Amy:
Why should I get dressed all the way to my shoes? I'd rather
wait and put them on as I get ready to leave.
FlyLady:
This is so easy! So you will have on your "Go To Work" ATTITUDE.
If you are in your gown tail all day, you will feel slouchy
and lazy, in lounging mode. If you will get dressed to lace-up
shoes, your head will think it is time to work, instead
of veg out on the couch. Try it for one week and prove me
wrong. THOUSANDS HAVE TRIED, NONE HAVE SUCCEEDED. When you
lace up your shoes, you have tied them to your feet so you
can not unconsciously kick them off and revert back to LOUNGING
MODE!
Nancy
G: How can I keep organized while chasing a very active
two year old? It seems that I can never keep the clutter
at bay because I am always having to lift something away
from her reach. The biggest problem for me is no kitchen
counter space. Small kitchen and everything has to be pushed
back six inches. Help! Thanks.
FlyLady:
Now is
the time to teach this child the meaning of "No!"
Also, let her help you. They want to be in the kitchen helping.
Give them a job. You will be surprised at how much fun the
both of you can have, if you will channel this curiosity
and let them feel useful. Even if it is play, they will
be learning how to wipe, and clean, peel potatoes with peeler
(not a real sharp one). Many two year olds love to vacuum,
sweep and feather dust. Give them their own tools. A little
spray bottle, child's broom, feather duster, rake. One member
that was interviewed in Oklahoma has gotten her Dear Daughter
(two year old) a toy vacuum. She loves it! She help put
dishes and silverware away (not knives) and make her bed
nice like Mommy, pick up toys and she has her own routines.
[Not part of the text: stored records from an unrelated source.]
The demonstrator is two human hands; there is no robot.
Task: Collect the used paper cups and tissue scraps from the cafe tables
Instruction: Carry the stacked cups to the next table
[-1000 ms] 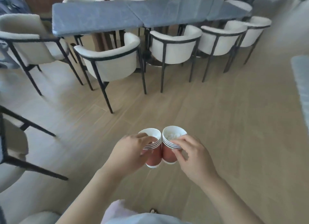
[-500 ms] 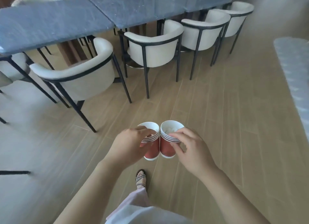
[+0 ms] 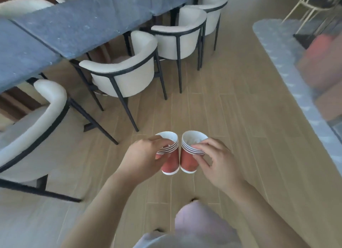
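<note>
Between the two hands, high over the floor (image 3: pixel 212 107), two red cup stacks (image 3: pixel 171 156) touch side by side, left hand (image 3: pixel 142 158) and right hand (image 3: pixel 216 160) fingers pinching only the rims, so a bump could drop them.

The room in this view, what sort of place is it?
Probably a cafe or eatery: a long dark table lined with matching cream chairs, and stacked paper cups held in each hand over a wood-look floor.
</note>
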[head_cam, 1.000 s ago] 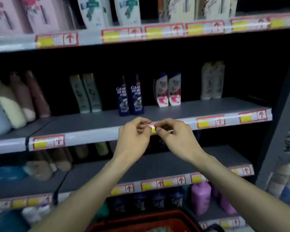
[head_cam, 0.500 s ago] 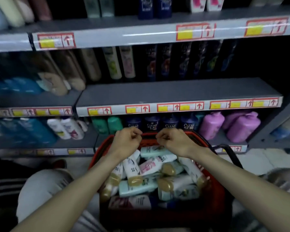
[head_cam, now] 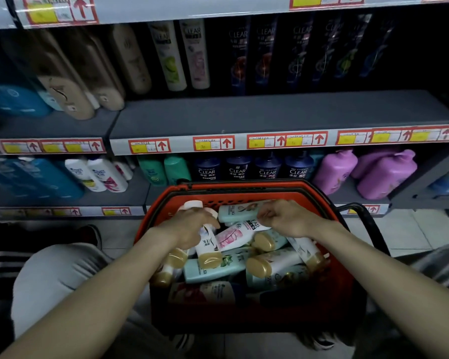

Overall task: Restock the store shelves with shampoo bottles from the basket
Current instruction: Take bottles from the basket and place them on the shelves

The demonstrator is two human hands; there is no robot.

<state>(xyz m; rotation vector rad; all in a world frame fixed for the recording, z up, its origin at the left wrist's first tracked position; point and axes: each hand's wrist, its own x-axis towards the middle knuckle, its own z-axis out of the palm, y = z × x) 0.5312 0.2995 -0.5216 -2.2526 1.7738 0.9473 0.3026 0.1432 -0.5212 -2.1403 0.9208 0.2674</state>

Children are very trainable at two. You may also have too
many things on your counters and tables. Get rid of some
of the clutter. You will both feel better.
Leslie:
Dear FlyLady, I love your ideas, but they seem geared to
a work-at-home or stay-at-home situation. I work several
12 hour days each week. Can you make any suggestions to
amend your plans to better suit someone who works this sort
of schedule? Thanks for your clear thinking!
FlyLady:
You have to go to bed at a decent hour and get dressed as
soon as your feet hit the floor in the morning. As well
as laying your clothes out in the evening before bed. Even
simple routines will get you started toward a more peaceful
life.
Mary
Beth: Okay, I need help! I've got four children (ages
10, 8, 3 and 5 months) a husband and a cat! I am constantly
"picking up" all day... by
the time I'm through "picking up," there's no time for actual
cleaning. How do I get my family organized so they can help
out? I think all but my baby should be doing their fair
share. I should be able to spend my housework time actually
cleaning instead of cleaning the trail of junk they all
leave behind them. Help please!!
FlyLady:
You have
to set the example first and quit feeling like a martyr.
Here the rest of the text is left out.